Content starts

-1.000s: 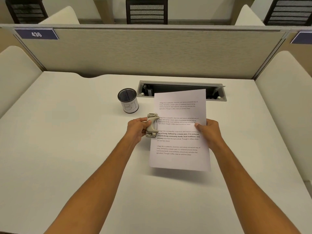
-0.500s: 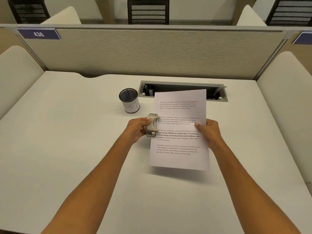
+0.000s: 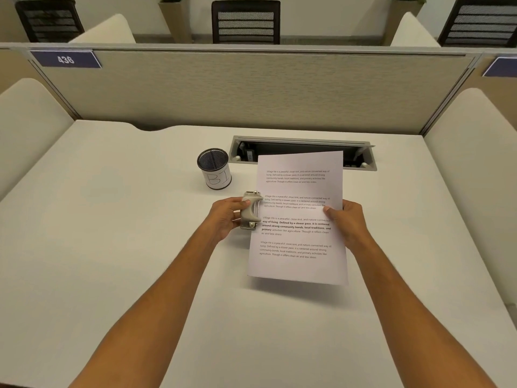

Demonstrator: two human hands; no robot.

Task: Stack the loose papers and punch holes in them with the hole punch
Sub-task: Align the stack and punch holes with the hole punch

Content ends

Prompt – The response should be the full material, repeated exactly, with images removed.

Task output –
-1.000s: 
-0.500s: 
+0.000s: 

Demonstrator: two human hands; no robot.

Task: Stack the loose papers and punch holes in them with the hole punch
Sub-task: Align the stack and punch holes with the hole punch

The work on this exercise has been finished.